How to convert a vector if Arrays into an Array along a new dimension?

[zgbkdlm]

Suppose that we have a vector of 5 Arrays. Also let the shapes of theses Arrays be uniform and known, say (3, 3).

let a: Vec<Array2<f64>> = vec![ # five Arrays ];

Do we have any constructor method to create a new Array of shape (5, 3, 3) from this vector?

[jturner314]

This is an area which could be improved.
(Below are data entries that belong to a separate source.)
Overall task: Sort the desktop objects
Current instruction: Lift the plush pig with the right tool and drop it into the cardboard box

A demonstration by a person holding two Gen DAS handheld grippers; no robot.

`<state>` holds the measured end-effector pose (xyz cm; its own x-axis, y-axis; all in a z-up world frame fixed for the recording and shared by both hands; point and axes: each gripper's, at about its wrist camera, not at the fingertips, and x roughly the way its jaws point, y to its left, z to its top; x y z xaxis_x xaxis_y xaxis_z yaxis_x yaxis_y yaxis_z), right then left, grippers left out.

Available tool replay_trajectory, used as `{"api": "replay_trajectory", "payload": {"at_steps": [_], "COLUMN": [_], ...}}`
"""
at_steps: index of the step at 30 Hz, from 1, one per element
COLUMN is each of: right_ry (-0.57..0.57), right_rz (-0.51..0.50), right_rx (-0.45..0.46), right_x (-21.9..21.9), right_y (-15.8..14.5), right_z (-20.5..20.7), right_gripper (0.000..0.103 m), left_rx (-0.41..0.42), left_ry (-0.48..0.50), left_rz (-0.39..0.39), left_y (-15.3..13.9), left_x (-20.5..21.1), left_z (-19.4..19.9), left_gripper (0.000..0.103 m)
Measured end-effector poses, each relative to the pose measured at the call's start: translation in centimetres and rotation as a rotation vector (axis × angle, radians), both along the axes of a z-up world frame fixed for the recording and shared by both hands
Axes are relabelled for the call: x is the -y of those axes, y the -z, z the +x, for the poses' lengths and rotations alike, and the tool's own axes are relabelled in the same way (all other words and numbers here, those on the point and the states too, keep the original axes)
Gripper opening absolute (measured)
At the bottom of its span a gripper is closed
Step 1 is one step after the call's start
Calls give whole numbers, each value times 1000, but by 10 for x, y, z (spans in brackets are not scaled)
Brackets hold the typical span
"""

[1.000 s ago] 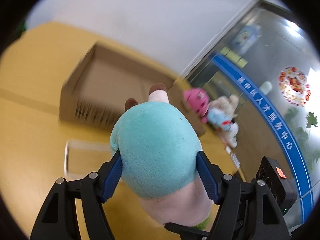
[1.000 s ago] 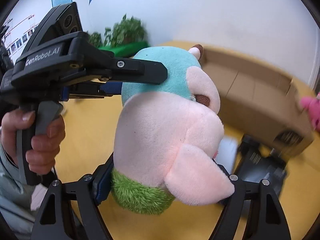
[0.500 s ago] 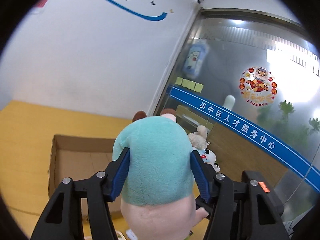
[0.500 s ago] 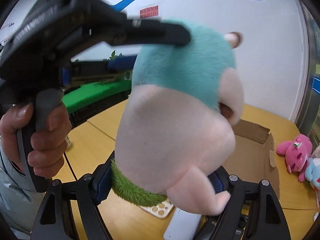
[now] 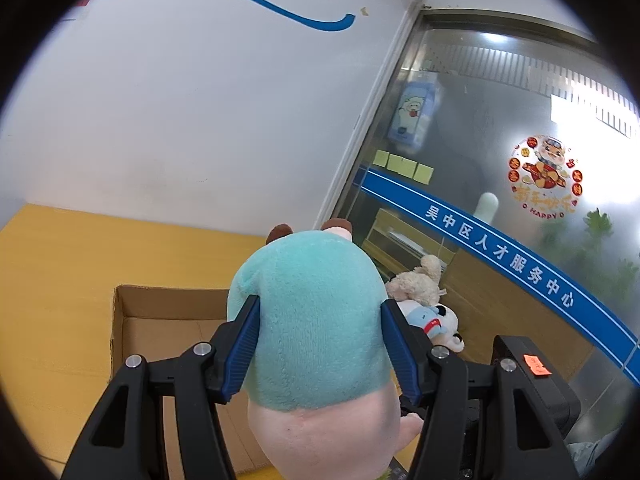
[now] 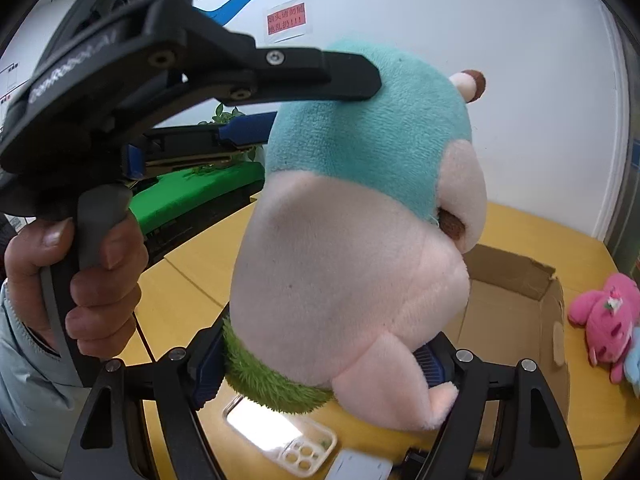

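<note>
A plush toy (image 5: pixel 316 320) with a teal head, pink belly and green collar hangs in the air between both grippers. My left gripper (image 5: pixel 319 308) is shut on its teal head, blue pads pressed into both sides. In the right wrist view the plush toy (image 6: pixel 352 260) fills the middle, and my right gripper (image 6: pixel 320 360) is shut on its lower part at the green collar. The left gripper (image 6: pixel 324 106) reaches in from the left there, held by a hand (image 6: pixel 80 280). An open cardboard box (image 5: pixel 160 320) lies on the yellow table (image 5: pixel 60 280) just beyond the toy.
Beige and white plush toys (image 5: pixel 420 288) lie right of the box by the glass wall. A pink plush (image 6: pixel 604 316) lies right of the cardboard box (image 6: pixel 512 304). Below the held toy, a clear phone case (image 6: pixel 280 436) rests on the table.
Both grippers have risen with the plush toy, which now hangs higher above the table. The left jaws have squeezed in on the teal head, and that wrist has rolled.
</note>
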<state>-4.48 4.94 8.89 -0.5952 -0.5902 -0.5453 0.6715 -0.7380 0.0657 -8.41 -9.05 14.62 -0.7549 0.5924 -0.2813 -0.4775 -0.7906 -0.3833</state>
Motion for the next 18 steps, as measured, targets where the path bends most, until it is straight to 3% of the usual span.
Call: {"api": "replay_trajectory", "payload": {"at_steps": [11, 18], "right_ry": [-53, -61], "right_rz": [-45, -50], "right_rx": [98, 255], "right_x": [43, 76], "right_y": [-12, 33], "right_z": [-114, -184], "right_gripper": [77, 77], "left_rx": [58, 238], "left_ry": [-43, -82], "left_rz": [11, 71], "left_y": [-5, 50], "left_x": [45, 84], "left_z": [-110, -186], "left_gripper": [58, 58]}}
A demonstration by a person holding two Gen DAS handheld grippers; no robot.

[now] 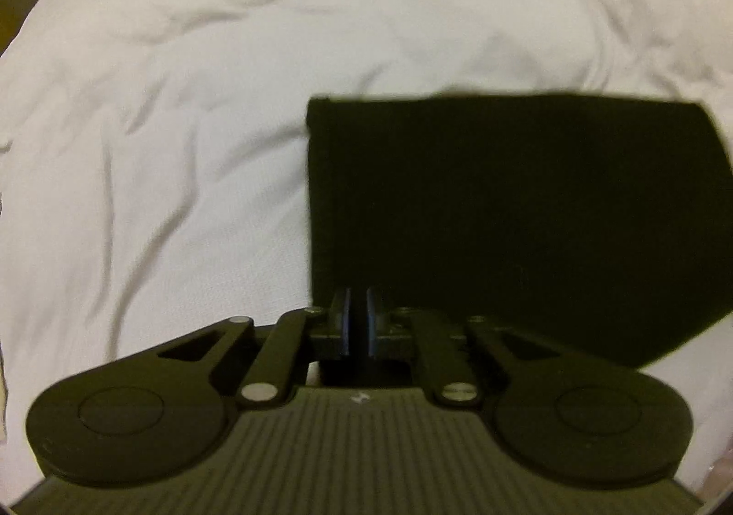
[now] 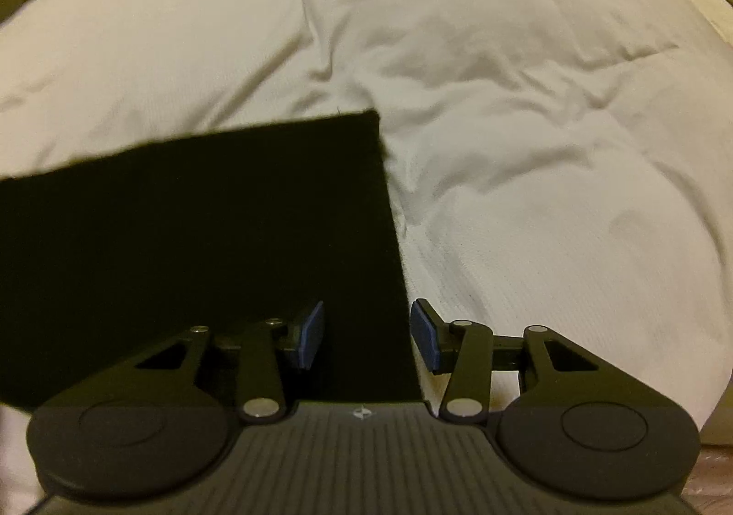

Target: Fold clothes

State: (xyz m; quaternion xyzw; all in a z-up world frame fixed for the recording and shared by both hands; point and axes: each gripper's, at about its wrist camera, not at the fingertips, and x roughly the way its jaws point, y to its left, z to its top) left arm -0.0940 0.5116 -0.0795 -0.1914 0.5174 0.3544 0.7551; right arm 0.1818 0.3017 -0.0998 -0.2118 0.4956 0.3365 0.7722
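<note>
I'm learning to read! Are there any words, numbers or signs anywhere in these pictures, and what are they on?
No words or numbers can be read anywhere.
Left gripper: a tiny pale mark on its body, too small and blurred to read.
Right gripper: a tiny pale star-like sign on its body, no letters.
Black cloth: no label or print shows.
White bedding: plain.

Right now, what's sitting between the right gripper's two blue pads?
The near right edge of the folded black cloth lies between the right gripper's parted blue pads, with neither pressing it, over the white bedsheet. The right wrist view shows this.
</note>
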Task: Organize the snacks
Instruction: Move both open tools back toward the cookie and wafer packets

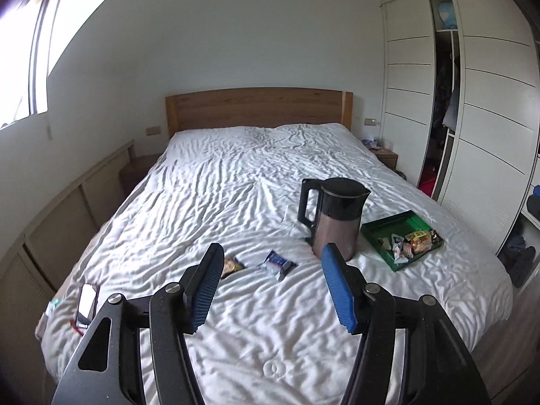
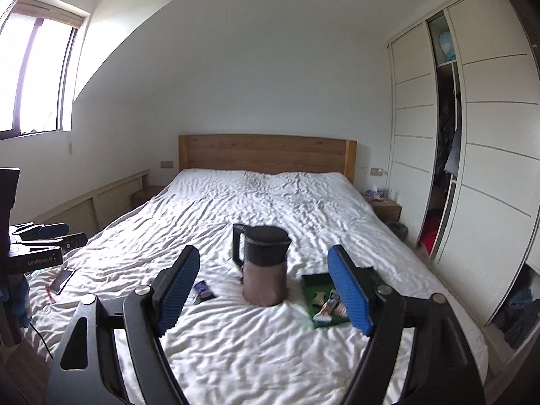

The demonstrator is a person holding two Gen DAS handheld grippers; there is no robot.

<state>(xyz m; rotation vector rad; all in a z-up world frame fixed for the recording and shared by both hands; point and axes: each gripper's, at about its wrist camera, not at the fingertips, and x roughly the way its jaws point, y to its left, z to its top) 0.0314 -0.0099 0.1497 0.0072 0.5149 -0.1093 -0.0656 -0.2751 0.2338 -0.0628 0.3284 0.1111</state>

There are a couple of ways to do this using existing functionality:

use ndarray::prelude::*;

fn main() -> Result<(), Box<dyn std::error::Error>> {
    let owned: Vec<Array2<f64>> = vec![Array2::zeros([3, 3]), Array2::ones([3, 3])];
    
    // Option 1:
    let views: Vec<ArrayView2<'_, f64>> = owned.iter().map(|arr| arr.view()).collect();
    let stacked = ndarray::stack(Axis(0), &views)?;
    println!("Option 1:\n{stacked}\n");
    
    // Option 2:
    let mut stacked: Array3<f64> = Array3::zeros([0, 3, 3]);
    for arr in &owned {
        stacked.push(Axis(0), arr.view())?;
    }
    println!("Option 2:\n{stacked}\n");
    
    Ok(())
}

(Playground)

[marstaik]

Is it possible to have a stack of views along an axis produce a non-owned ArrayView instead of an ArrayBase?
So the data would look like:

[
 &[[1,2,3],
     [4,5,6],
     [7,8,9]],
 &[[9,8,7],
     [6,5,4],
     [3,2,1]]
 ]

[nilgoyette]

This question doesn't seem to be related to the current discussion...?

See this issue. The answer is no because each view is allocated randomly in memory and there's no way that this new ArrayView could make sense of it. It must own the data.